Tenemos tiempo de recibir, de acaparar, de estar rodeados de personas, y de actividades, y situaciones que nos hacen sentir ricos, satisfechos y afortunados. Hay épocas de nuestra vida que son continuamente un abrir los brazos y acoger todo el amor que nos llega de muchos lugares: familia, amigos, el mundo académico, éxitos profesionales, calor afectivo, sentimiento de utilidad, de realización. Pero hay otros momentos donde todo lo que era ganancia, se tuerce, y comenzamos una cuesta descendente donde parece que todo se diluye. Perdemos protagonismos, ya no somos ni imprescindibles, ni fundamentales. Las generaciones más jóvenes nos recuerdan que el paso del tiempo no es neutral, que vamos perdiendo vitalidad, y nuestra presencia es prescindible. Ahí nos entra la duda sobre nuestro valor, nos volvemos invisibles, y somos los primeros que nos preguntamos sobre nuestro valor. Dios sale al encuentro de nuestras vidas y nos renueva lo que siente por nosotros, lo que somos para Él:
“Y ahora, así dice el Señor, el que te creó, Jacob; el que te formó, Israel: No temas, que te he redimido, te he llamado por tu nombre, tú eres mío. Cuando cruces las aguas, yo estaré contigo, la corriente no te anegará; cuando pases por el fuego, no te quemarás, la llama no te abrasará. Porque yo soy el Señor, tu Dios, el Santo de Israel, tu salvador. Como rescate tuyo entregué a Egipto, a Etiopía y Saba a cambio de ti; porque te aprecio y eres valioso y yo te quiero, entregaré hombres a cambio de ti, pueblos a cambio de tu vida:  no temas, que contigo estoy yo; desde oriente traeré a tu estirpe, desde occidente te reuniré”. Is 42,1-5.
Pasamos por verdaderos momentos de soledad, de confusión, de abandono, pero son precisamente las circunstancias que nos recuerdan la necesidad tan real que tenemos de Dios. Las pérdidas acumuladas a lo largo de nuestra vida no significan que nuestras vidas no merezcan la pena, para que nadie se quede junto a ella. Somos valiosos a los ojos de aquel que nos ha dado el gran regalo del ser.

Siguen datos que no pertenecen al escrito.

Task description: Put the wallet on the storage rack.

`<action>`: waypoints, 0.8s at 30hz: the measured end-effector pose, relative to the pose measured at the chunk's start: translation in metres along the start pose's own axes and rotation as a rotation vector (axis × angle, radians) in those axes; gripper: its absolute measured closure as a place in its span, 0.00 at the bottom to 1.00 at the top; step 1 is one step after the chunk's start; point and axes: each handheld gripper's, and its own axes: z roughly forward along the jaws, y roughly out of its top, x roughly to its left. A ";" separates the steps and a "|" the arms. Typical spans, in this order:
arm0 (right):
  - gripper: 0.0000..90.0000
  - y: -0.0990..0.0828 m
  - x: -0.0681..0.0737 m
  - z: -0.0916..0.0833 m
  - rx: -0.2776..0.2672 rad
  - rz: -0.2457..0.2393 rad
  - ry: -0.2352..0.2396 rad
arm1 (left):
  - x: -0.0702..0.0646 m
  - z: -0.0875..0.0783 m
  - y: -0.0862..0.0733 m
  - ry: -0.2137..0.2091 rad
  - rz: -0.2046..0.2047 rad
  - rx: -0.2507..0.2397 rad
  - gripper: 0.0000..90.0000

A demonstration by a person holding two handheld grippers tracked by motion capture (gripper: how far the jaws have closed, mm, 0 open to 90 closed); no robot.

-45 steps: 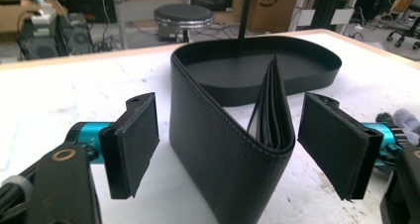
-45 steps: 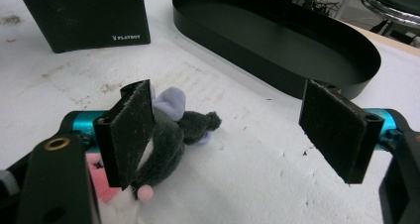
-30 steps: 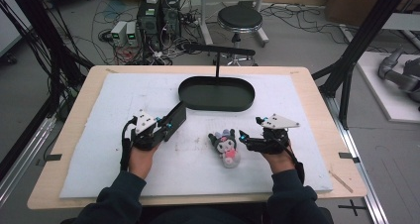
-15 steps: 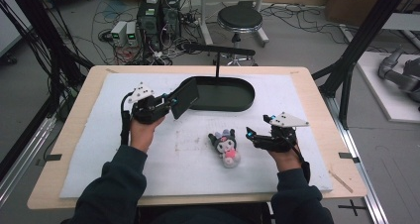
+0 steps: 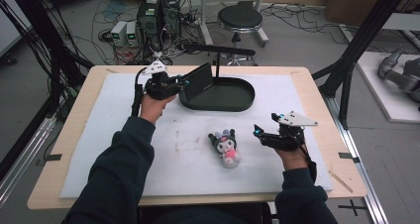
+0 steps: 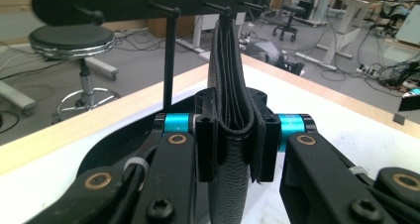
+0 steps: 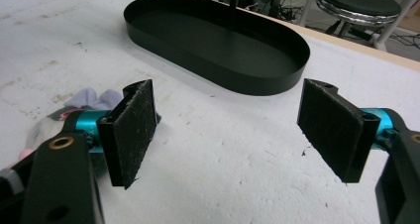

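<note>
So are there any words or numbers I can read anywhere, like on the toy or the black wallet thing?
No text reads clearly in any view.
Cardboard box on the floor at the back: a dark printed mark, too blurred and cut off to read.
Plush toy: no writing visible.
Black wallet clamped in the left gripper: no label visible.
Black oval tray: plain.

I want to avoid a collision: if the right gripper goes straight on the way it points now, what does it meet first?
Probably the wall of the black oval metal tray; only bare white foam mat lies before the open right gripper. Depth is uncertain.
</note>
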 end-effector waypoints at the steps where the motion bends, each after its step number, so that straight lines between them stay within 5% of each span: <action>1: 0.26 0.000 -0.001 0.000 -0.002 -0.001 -0.004 | 0.001 0.005 0.001 -0.004 0.004 0.011 0.85; 9: 0.26 -0.004 -0.006 -0.005 -0.003 0.007 -0.028 | 0.008 0.041 0.004 -0.031 0.001 0.009 0.85; 24: 0.26 -0.008 -0.009 -0.010 -0.002 0.014 -0.042 | 0.020 0.085 -0.022 -0.058 -0.074 0.050 0.85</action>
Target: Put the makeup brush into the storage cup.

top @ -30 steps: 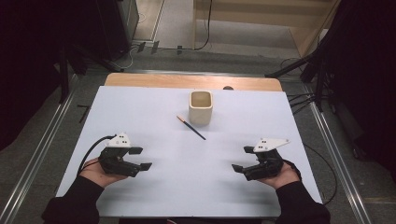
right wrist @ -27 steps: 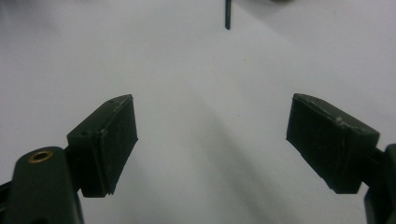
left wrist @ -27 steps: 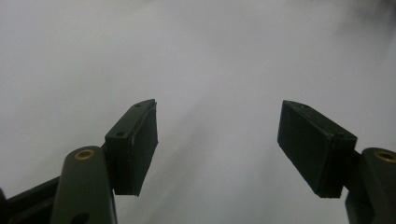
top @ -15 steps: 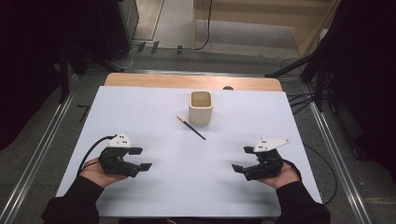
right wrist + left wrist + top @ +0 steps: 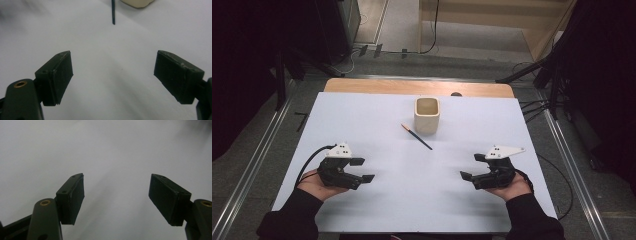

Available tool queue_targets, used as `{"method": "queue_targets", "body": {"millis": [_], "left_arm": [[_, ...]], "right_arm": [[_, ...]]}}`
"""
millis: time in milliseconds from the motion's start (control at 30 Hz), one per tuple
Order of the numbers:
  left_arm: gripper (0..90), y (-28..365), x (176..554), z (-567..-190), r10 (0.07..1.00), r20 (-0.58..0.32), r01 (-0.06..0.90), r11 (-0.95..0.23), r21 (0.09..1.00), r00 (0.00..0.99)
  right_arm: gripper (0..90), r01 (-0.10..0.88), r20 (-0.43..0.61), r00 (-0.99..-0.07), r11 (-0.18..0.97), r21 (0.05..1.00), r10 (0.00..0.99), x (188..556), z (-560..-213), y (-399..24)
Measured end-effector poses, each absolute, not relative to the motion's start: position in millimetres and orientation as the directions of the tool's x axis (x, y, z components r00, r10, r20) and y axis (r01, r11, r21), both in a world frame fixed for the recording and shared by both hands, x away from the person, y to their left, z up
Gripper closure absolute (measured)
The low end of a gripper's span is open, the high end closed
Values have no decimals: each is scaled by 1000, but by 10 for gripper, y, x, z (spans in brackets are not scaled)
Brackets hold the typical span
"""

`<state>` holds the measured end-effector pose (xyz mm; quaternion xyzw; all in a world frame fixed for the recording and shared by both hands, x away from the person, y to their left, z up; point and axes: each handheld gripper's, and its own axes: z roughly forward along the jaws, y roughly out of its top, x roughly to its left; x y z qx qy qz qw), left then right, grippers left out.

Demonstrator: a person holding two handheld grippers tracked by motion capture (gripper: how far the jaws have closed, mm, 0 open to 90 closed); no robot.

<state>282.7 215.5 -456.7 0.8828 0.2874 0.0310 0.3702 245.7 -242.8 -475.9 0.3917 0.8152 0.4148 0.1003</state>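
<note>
Two grippers rest low near the tabletop's (image 5: 362, 120) near corners, left gripper (image 5: 362, 170) and right gripper (image 5: 469, 167) both with fingers apart and empty, seemingly poised to start. The thin dark pencil-like stick (image 5: 417, 137) lies mid-tabletop, just beside the square cream ceramic cup (image 5: 427, 115) toward the far edge.

Open white table (image 5: 377, 200) is left between both sides — only cup (image 5: 427, 114) and pencil (image 5: 416, 136) are found mid-table.
</note>
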Motion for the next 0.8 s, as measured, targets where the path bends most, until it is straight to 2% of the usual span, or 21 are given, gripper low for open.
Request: {"method": "queue_targets", "body": {"millis": [333, 800], "left_arm": [[291, 2154, 2832, -4570, 529, -159, 485, -561, 671, 833], [291, 2154, 2836, -4573, 528, -162, 486, -562, 670, 834]], "right_arm": [[163, 540, 157, -627, 281, 793, 763, 2460, -4693, -2391], [164, 516, 144, -626, 269, 813, 767, 2509, -4675, -2294]]}}
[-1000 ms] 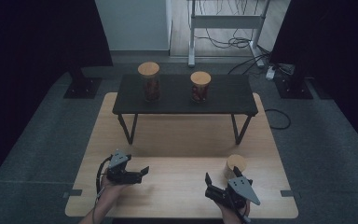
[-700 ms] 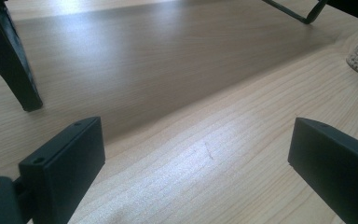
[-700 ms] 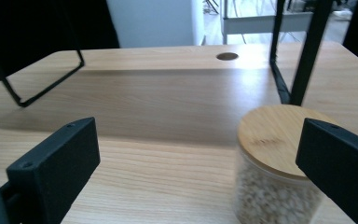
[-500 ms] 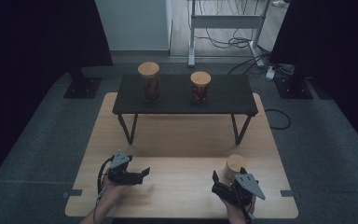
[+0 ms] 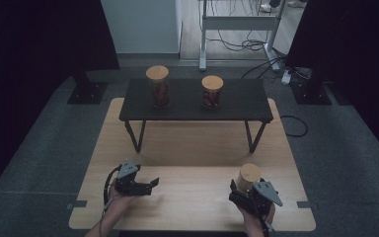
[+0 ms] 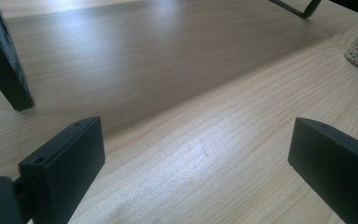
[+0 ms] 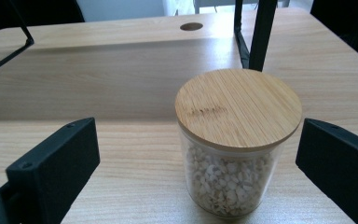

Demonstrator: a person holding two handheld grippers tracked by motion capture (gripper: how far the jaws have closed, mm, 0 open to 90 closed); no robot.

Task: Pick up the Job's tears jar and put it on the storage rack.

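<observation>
The right hand-held gripper (image 7: 198,163) stands wide open, its black jaws apart on either side of the clear glass jar with a round bamboo lid (image 7: 237,140), not touching it. The jar, filled with pale grains, sits on the light wooden worktop (image 5: 192,192) near its front right corner, just ahead of that hand. The jar looks off-centre toward one jaw, so a close from here would likely have that jaw hit first and shove or tip it (glass on smooth wood slides easily). Gripping high, on the lid rim, might lift the lid alone.

The left hand-held gripper (image 5: 150,185) is likewise open and empty, low over bare wood at the front left, well apart from the jar.

Farther back, a low black bench (image 5: 195,101) carries two more bamboo-lidded jars (image 5: 158,86) (image 5: 212,91); their dark contents are too small to identify. I can't tell whether the lid is loose or snug.
</observation>
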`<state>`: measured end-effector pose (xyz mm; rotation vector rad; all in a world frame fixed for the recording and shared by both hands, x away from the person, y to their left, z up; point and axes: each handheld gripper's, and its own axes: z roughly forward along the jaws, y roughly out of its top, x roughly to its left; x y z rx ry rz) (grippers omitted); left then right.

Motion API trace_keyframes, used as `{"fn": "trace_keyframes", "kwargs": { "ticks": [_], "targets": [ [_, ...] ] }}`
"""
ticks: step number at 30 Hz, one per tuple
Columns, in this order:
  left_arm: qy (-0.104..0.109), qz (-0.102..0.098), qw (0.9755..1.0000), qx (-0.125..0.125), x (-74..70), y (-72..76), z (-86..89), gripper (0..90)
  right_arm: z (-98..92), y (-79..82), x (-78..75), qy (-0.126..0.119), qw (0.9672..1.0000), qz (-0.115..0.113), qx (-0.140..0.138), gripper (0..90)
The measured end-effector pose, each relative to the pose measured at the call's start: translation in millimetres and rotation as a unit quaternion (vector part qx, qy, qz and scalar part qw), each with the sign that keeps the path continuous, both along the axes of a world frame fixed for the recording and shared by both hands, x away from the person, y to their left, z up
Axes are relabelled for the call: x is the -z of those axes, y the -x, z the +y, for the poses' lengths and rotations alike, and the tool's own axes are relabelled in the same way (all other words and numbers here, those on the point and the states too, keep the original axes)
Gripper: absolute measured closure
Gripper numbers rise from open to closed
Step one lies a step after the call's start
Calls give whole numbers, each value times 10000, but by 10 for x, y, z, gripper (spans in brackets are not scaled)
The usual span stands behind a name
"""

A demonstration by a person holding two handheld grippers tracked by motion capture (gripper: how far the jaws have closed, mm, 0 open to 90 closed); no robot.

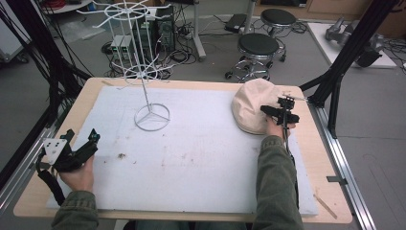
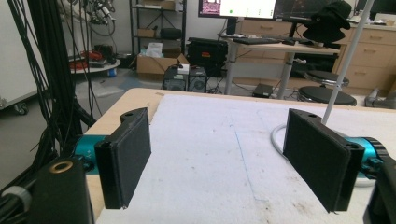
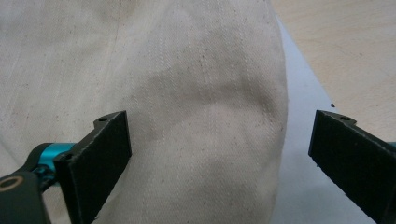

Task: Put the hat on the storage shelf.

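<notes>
right claw spread astride hat edge

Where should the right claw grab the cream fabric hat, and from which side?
Probably the brim edge of the cream fabric hat on the person's side, coming in low from that side. The hat lies dome-up on the white foam mat, so the crown is too wide and soft to pinch, while the rim is thin folded cloth. The right claw is open, one jaw over the hat and the other past its edge.

High view overlooks table; right gripper view close on hat.
</notes>
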<state>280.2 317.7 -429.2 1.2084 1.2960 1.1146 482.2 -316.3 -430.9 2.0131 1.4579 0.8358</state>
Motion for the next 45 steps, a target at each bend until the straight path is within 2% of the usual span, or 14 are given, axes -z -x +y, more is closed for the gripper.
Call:
{"fn": "trace_keyframes", "kwargs": {
  "ticks": [4, 10, 13, 15, 18, 20, 23, 27, 29, 38, 42, 45],
  "targets": [
    [-1, -5, 10000, -9, -1, 1, -3, 235, 20, -19, 55, -6, 9999, 95, -38, 48],
    [1, 24, 10000, 8, 5, -5, -3, 236, 11, -45, 123, -304, 9993, 179, 78, 61],
    [-10, 20, 10000, 15, 4, -5, -8, 238, 37, -50, 125, -211, 9995, 208, 134, 90],
    [-4, 10, 10000, 16, 3, -5, -8, 238, 56, -46, 123, -8, 9996, 247, 99, 157],
    [-7, 16, 10000, 13, 6, -9, -7, 239, 91, -44, 104, 183, 9994, 278, -64, 359],
    [-3, 34, 10000, 11, 9, -14, -6, 239, 87, -31, 83, 112, 9994, 320, -46, 464],
    [-14, 16, 10000, 15, 9, -13, -6, 239, 65, -21, 70, -6, 9995, 326, 17, 560],
    [-20, 24, 10000, 7, 12, -15, -7, 239, 91, -21, 56, 86, 9991, 396, 85, 671],
    [-24, 27, 10000, 15, 12, -15, -8, 239, 132, -42, 27, 216, 9984, 519, 101, 731],
    [-15, 42, 10000, 22, 20, -18, 4, 239, 144, -32, 6, 310, 9981, 518, 106, 758],
    [-9, 44, 10000, 12, 20, -16, 5, 239, 148, -25, -1, 334, 9983, 465, 95, 764],
    [-15, 42, 10000, 10, 17, -11, 6, 239, 156, -12, -14, 241, 9991, 321, 101, 765]
  ]
}}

Cómo podemos vivirlo. Cuando perdamos algo que valoramos mucho, no lloremos porque se terminara, agradezcamos que ocurriera, y sobre todo nunca dudemos del valor de nuestras vidas. Somos llamados luz de las naciones.
“Mientras yo pensaba: En vano me he cansado, en viento y en nada he gastado mis fuerzas; en realidad mi derecho lo defendía el Señor, mi salario lo tenía mi Dios. Y ahora habla el Señor, que ya en el vientre me formó siervo suyo, para que le trajese a Jacob, para que le reuniese a Israel, tanto me honró el Señor, y mi Dios fue mi fuerza: Es poco que seas mi siervo y restablezcas las tribus de Jacob y conviertas a los supervivientes de Israel; te hago luz de las naciones, para que mi salvación alcance hasta el confín de la tierra. Is 49,4-6.